Ben bugün sizlerle birlikte mükemmelliğe ve kendi kendimize yüklediğimiz mükemmellik kavramına daha derinden bakalım istiyorum… Daha akıllı, daha zengin, daha varlıklı, daha hırslı, daha anlayışlı, daha açık, daha hırçın olmadığımız için mükemmel değil miyiz?

Şimdi gelin bir adım daha ileri gidelim, kendi kendimize yüklendiklerimize bakalım, belki de kimseye itiraf edemeyip “kendi kendimize” kendimiz olmaktan utandığımız şeylere… Kendi kendimizi cezalandırıyoruz, bedenimizi daha az sever hale geliyoruz… Fakat şunu hiç düşünmüyoruz; neden bunu yapmaktayım? Nedir mükemmel olmayanım? Nedir kendi kendimde kabul edemediğim? Nedir bugün bu halimle her şeyin olması gerektiği gibi olduğuna inanmıyor olmamın sebebi? Neden bedenime bunu yapıyorum? Kendimle ilgili neyi kabul edemiyorum? Kendimi neye layık göremiyorum ve kim ile ne ile kıyaslıyorum? Dünyaya bugün olduğum halimle geldiğim için neden kendi kendimi kendi mahkememde yargılıyorum? Neden kendimce kendimdeki en “mükemmel olmayan” yanlara odaklanıyorum?

İşte tüm bu sorular, mükemmel olmayan yanımızdan bize ulaşan ve kendi kendimize özümüze, ne istediğimize, neye inandığımıza daha yakından bakmamız için bizimledirler… Bizi, yani kendi kendimizi daha iyi tanımamız için… Karanlıkta kalmış, hiç kimseye ama hiç kimseye göstermeye cesaret edemediğimiz yanlarımızı göstermek için bugün tam olarak karşımıza çıkmışlardır…
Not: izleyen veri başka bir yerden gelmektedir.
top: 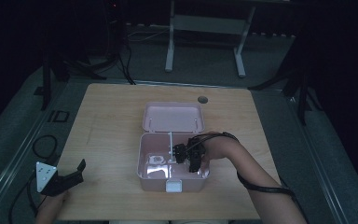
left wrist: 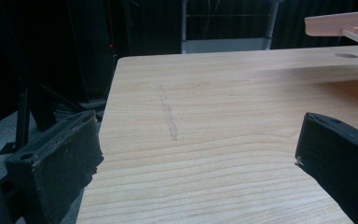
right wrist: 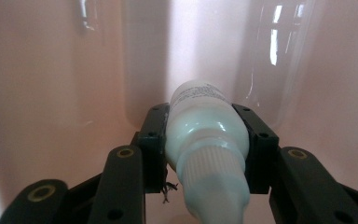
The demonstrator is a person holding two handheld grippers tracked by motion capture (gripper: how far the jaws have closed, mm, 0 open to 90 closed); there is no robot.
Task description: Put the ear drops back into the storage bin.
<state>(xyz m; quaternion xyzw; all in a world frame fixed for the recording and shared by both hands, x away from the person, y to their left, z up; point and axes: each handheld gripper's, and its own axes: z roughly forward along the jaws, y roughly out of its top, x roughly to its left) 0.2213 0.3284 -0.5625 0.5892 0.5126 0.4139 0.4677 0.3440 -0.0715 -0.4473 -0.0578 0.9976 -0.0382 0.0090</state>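
The pale wooden worktop (top: 107, 121) carries an open pink plastic storage box (top: 142, 156) with its lid tipped back; the right tongs (top: 193, 161) are down inside its right-hand compartment, clenched on a small white plastic dropper bottle (right wrist: 205, 135); this looks like the placing step, so next they must set it down and let go; the left tongs (top: 70, 177) lie released at the worktop's near left edge, holding nothing

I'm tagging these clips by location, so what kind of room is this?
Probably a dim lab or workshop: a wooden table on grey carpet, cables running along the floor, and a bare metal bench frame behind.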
Bizler ne yaparız “görmezlikten” geliriz. Saklarız ve tüm dünyadan kendimizi sakınırız. Ayıp deriz çirkin deriz mükemmel olmayan deriz… Kendi kendimizi yalnız başımıza cezalandırmaya devam ederiz… Peki, bu ne kadar doğrudur? Beklediğimiz gibi her şey mükemmel olsaydı bu soruları kendimize sorabilir miydik? Kim olduğumuzu, ne olduğumuzu, bu dünyada ne için bulunduğumuzu, kendi kendimizle ilgili gerçekten “neyi görmemiz” gerektiğini, bunları sorgulayabilir miydik? Mükemmel olmayanlar hayatımıza dahil olmasaydı, öğrenmemiz gerekmeseydi, kaybetmemiz ve kazanmamız gerekmeseydi, addetmemiz gerekmeseydi, terk etmemiz gerekmeseydi, yeniden doğmamız gerekmeseydi, göz yaşı dökmeyi bilmiyor olsaydık, paylaşmayı görmeseydik ve vefayı, merhameti, bağlılığı deneyimlemeseydik, bugün olduğumuz “insan” olabilir miydik?
Bugün bu yazımda bana eşlik ediyorsanız karşınıza çıkan “mükemmel” olmayanlarınıza yeniden bakmanızı dilerim. Sizi nasıl değiştirdiklerine, nereden nereye gelmenize sebep olduklarına, neleri size öğretmek için hayatınızda olduklarına ve en önemlisi kendiniz ile ilgili neleri görmeniz için karşınıza çıktıklarına yeniden soran gözlerle bakmanızı dilerim… Bizler hayatımızda karşımıza çıkan gerçekleri tecrübeleri kendimizce yorumlayarak mükemmel olmayanlar yaratırız. Her şey mükemmel olduğunda kendimizce tasarlayabildiğimiz gibi olduğunda “gerçekten” doğru olacak diye düşünürüz… Fakat hayat böyle işlememektedir, o bakmamızı, görmemizi, sorgulamamızı ve değişmemizi ister. O bizlerin her daim en iyi halimize en mükemmelimize ulaşmamızı ister…

Debbie Ford’un bir sözüyle yazımı bitirmek istiyorum;
“Her şey mükemmel olsaydı hiç daha derindeki kişiliklerimizi inceler miydik, onlara önem verip onlarla uğraşır mıydık, onları araştırır mıydık ve hayatlarımızda değişiklik yapmaya girişir miydik?”